Whether haunting or sweetly funny, Enell’s compositions often feature altered subjects and objects. Split Bed (2019), for instance, represents a double bed that has been cleaved through the middle to expose a marbled, meaty interior. Here, the venue of restful dreams, intimacy, and carnality is shot through with a threat of violence imagined with Enell’s soft touch. In Somehow connecting (2019), by contrast, two figures with multiple malformed heads reach out to lock hands with each other in a touching display of attachment.  

Like the Surrealists who preceded her, Enell uses language as a point of inquiry in her practice. Works such as Man eater (2019) and Nosy (2022) literalize common turns-of-phrases, exposing the surreality intrinsic to language itself. Elsewhere, she imbues her works with irreverent humor through her titles, as in Scissors Bad (2022), which functions like a reprimand of the corresponding drawing of anthropomorphized scissors. The scissors stare at the viewer with innocent, unblinking eyes as if cheekily whispering, “who, me?”   

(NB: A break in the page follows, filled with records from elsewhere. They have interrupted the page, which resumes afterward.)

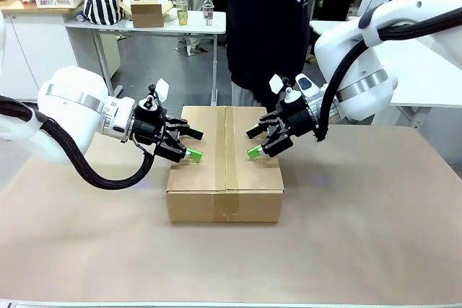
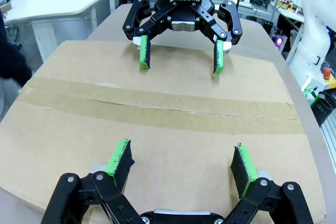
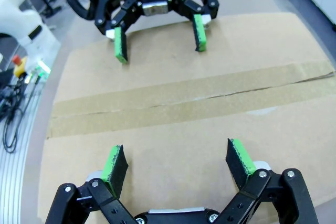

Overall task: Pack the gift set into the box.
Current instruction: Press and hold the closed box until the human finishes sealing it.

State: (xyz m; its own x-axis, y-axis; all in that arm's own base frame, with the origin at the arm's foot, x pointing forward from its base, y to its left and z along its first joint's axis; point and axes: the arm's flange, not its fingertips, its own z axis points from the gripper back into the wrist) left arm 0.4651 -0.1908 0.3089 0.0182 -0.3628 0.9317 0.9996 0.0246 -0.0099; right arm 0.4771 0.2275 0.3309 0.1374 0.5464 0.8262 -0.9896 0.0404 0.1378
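In the front view, the box (image 1: 225, 171) is seen closed on the table (image 1: 361, 236), its flaps joined by tape (image 1: 225, 142). The left gripper (image 1: 195, 145) is held spread and empty at the box's left edge, and the right gripper (image 1: 252, 143) likewise at its right edge. A person (image 1: 263, 27) is stood behind the box. In the left wrist view, the left gripper's (image 2: 181, 158) parted fingers are set over the lid (image 2: 157, 135), with the right gripper (image 2: 181, 57) across the tape. In the right wrist view, the right gripper (image 3: 177, 161) is shown gaping over the lid, the left gripper (image 3: 160, 41) opposite; whether the lid is touched cannot be told.
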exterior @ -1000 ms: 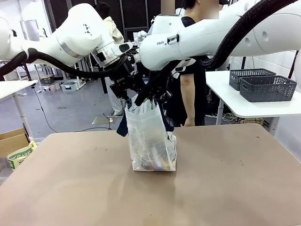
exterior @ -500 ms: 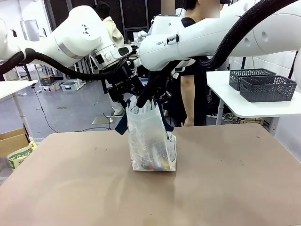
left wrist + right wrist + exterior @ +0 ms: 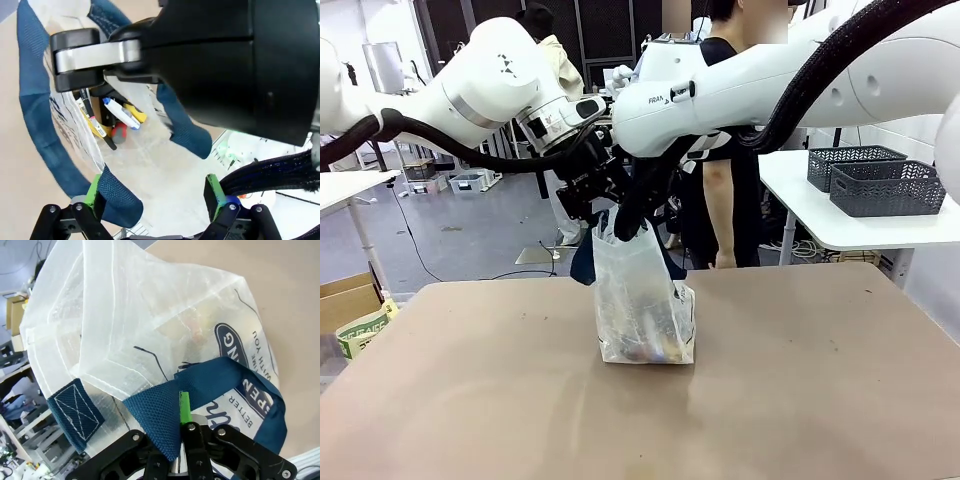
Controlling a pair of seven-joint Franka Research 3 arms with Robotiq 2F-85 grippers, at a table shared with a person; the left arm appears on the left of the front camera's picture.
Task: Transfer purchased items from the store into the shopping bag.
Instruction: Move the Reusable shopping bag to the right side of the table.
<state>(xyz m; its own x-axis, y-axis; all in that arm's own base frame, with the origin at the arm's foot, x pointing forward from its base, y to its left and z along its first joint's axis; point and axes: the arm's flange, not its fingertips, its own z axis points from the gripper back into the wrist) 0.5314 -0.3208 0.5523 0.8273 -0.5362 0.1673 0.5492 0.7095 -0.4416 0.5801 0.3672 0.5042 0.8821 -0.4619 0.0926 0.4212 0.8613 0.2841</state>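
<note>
The shopping bag (image 3: 642, 300), clear plastic with navy handles, stands upright mid-table. My right gripper (image 3: 626, 222) is shut on one navy handle (image 3: 205, 382) at the bag's top, a green pad (image 3: 184, 406) pressed against the webbing. My left gripper (image 3: 154, 195) hangs open over the bag's mouth. Its green pads (image 3: 94, 186) stand wide apart, and the other handle (image 3: 116, 199) lies against the left one. Inside the bag lie purchased items (image 3: 119, 116): yellow, white-and-blue and red tubes. The store (image 3: 888, 188), a dark grey openwork basket, sits on a white side table at the right.
Another grey basket (image 3: 850, 160) stands behind the store. A person (image 3: 720, 200) stands beyond the table's far edge, behind the arms. A cardboard box (image 3: 345, 300) sits on the floor at the left. Bare brown tabletop (image 3: 800, 400) surrounds the bag.
My left gripper's jaws have spread wider and it has shifted slightly down toward the bag's left rim. The right gripper keeps its hold on the handle.
</note>
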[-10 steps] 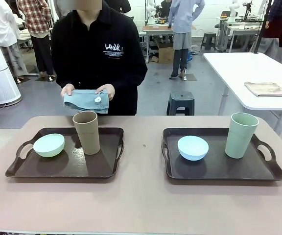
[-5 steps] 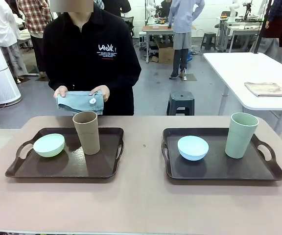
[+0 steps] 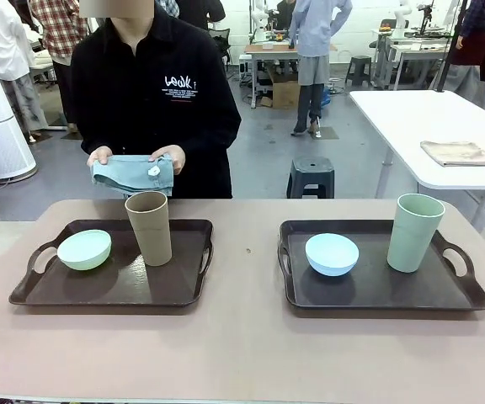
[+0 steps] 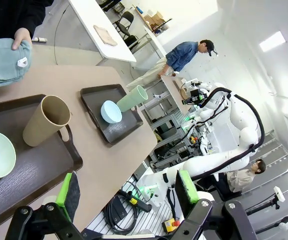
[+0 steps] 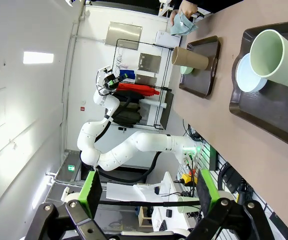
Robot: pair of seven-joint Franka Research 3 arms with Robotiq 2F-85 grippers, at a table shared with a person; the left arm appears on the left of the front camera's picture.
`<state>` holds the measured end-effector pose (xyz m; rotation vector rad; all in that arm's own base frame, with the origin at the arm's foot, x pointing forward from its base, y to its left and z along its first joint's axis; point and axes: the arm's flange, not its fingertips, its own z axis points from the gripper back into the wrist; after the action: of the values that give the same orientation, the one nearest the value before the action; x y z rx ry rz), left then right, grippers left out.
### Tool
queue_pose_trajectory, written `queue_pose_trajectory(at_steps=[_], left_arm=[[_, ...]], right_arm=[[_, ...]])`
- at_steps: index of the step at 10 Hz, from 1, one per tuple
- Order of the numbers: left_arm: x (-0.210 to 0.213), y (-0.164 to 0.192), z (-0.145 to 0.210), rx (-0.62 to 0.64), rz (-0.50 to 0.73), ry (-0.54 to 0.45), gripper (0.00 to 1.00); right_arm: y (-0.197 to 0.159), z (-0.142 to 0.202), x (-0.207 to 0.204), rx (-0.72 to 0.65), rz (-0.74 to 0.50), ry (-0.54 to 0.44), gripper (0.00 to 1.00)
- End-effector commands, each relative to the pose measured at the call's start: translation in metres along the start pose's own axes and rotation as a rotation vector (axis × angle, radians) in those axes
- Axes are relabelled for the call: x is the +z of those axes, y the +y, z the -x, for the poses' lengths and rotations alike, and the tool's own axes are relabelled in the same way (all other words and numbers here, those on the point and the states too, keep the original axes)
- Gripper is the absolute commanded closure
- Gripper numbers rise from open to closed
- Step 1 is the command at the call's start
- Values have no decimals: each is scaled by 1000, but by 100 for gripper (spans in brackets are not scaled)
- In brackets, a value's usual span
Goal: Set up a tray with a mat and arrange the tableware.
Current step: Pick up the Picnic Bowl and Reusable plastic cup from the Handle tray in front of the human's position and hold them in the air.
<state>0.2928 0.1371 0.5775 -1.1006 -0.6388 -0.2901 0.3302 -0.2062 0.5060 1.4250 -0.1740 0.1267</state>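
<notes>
- Barely begun: folded blue-grey cloth mat [image 3: 133,173] in the person's hands [image 3: 168,156], off both dark brown plastic trays [image 3: 108,305].
- Left end effector [image 4: 126,187], right end effector [image 5: 147,190]: wide open, empty.

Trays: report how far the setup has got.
Done: the left tray carries the pale green bowl and tan cup. The right tray carries the light blue bowl and pale green cup. In hand: the person holds a folded blue-grey mat behind the left tray. To do: no mat lies on either tray yet. The left gripper and right gripper hang open, holding nothing.
</notes>
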Motion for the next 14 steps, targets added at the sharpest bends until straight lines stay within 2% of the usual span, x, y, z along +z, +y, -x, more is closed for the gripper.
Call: queue_pose_trajectory(at_steps=[1,3,5,6,7,8,9,10,11,14], left_arm=[[2,0,-2,-24,12,-9,0],[0,0,0,0,0,0,0],[7,-40,-20,-261,-259,129,0],[5,-56,-33,-354,-407,194,0],[-2,-72,-46,-439,-608,216,0],[-10,-86,-53,-512,-764,281,0],[-19,-98,-62,-562,-944,355,0],[-26,-105,-71,-576,-1047,394,0],[-6,-108,-64,-516,-630,259,0],[-6,-108,-64,-516,-630,259,0]], right_arm=[[0,0,2,6,-8,11,0],[0,0,0,0,0,0,0],[64,12,-32,325,26,-47,0],[97,24,-63,478,34,-62,0],[128,36,-104,639,47,-91,0],[153,51,-146,823,57,-151,0],[174,66,-195,1026,-5,-222,0],[180,74,-235,1174,-104,-211,0],[175,49,-140,767,17,-110,0],[175,49,-140,767,17,-110,0]])
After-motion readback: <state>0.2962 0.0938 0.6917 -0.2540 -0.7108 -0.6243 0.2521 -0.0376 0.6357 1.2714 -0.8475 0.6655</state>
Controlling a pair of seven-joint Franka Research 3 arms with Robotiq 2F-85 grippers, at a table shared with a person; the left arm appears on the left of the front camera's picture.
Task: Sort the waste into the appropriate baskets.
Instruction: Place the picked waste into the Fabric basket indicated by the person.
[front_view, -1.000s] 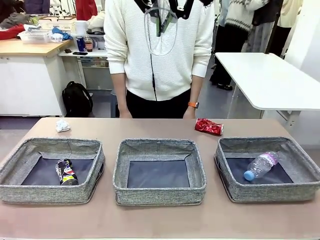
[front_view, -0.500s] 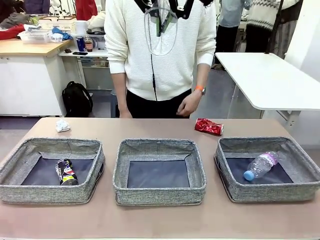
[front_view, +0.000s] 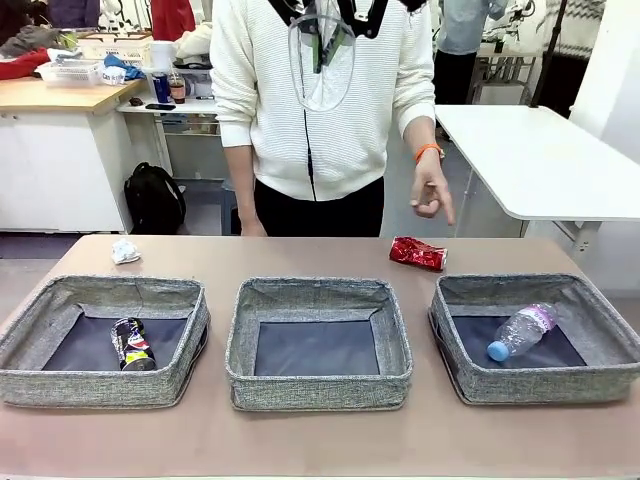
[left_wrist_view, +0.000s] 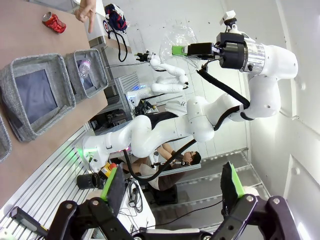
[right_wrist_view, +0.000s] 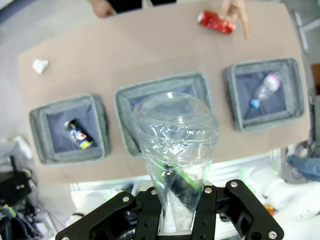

Like stray, often strange ideas that drift through semi-conscious thought, Enell’s drawings and paintings are novel negotiations of language and the material world. Issuing through her formal constraints, Enell’s subjects are imbued with a delicate, quiet charge—one that each viewer will activate in their own way.  

 

Mia Enell (b. 1967, in Gothenburg, Sweden; lives and works in New York, NY) is a graduate from Nyckelvik Art School in Stockholm (1987) and received her DSNAP (MFA equivalent) from ENSBA: the Art Academy “Beaux-Arts” in Paris (1992). Enell has held solo exhibitions with Bienvenu Steinberg & J, New York, NY, US; Center for Openness and Dialogue, Tirana, ALB; Emmanuel Barbault Gallery, New York, NY; Edward Mitterrand Gallery, Geneva, CH; Son Espace Gallery, Girona, ES; Luxe Gallery, New York, NY, US; UP&CO, New York, NY, US and London, UK; National Nordic Museum (two-person exhibition), Seattle, WA, US; among others. Her work has been included in group exhibitions at The Drawing Room Biennial, London, UK; Carlier Gebauer Gallery Berlin, DE; Colgate University Museum, New York, NY; Kulturhuset, Stockholm, SE; National Hellenic Museum, Chicago, US: Elga Wimmer Gallery; New York, NY, US; Third Streaming, New York, NY, US; Musée des Beaux Arts, Mons, BE; Quai Malaquais, ENSBA, Paris, FR; Centre Regional d’Art Contemporain, Sète, FR; among others. Enell has works included in collections around the world, including Los Angeles Country Museum of Art, Los Angeles, CA, US; National Public Art Agency, Stockholm, SE; Caisse des Dépôts et Consignation, Paris, FR; FNAC – Fonds National d’Art Contemporain, Paris, FR, among others.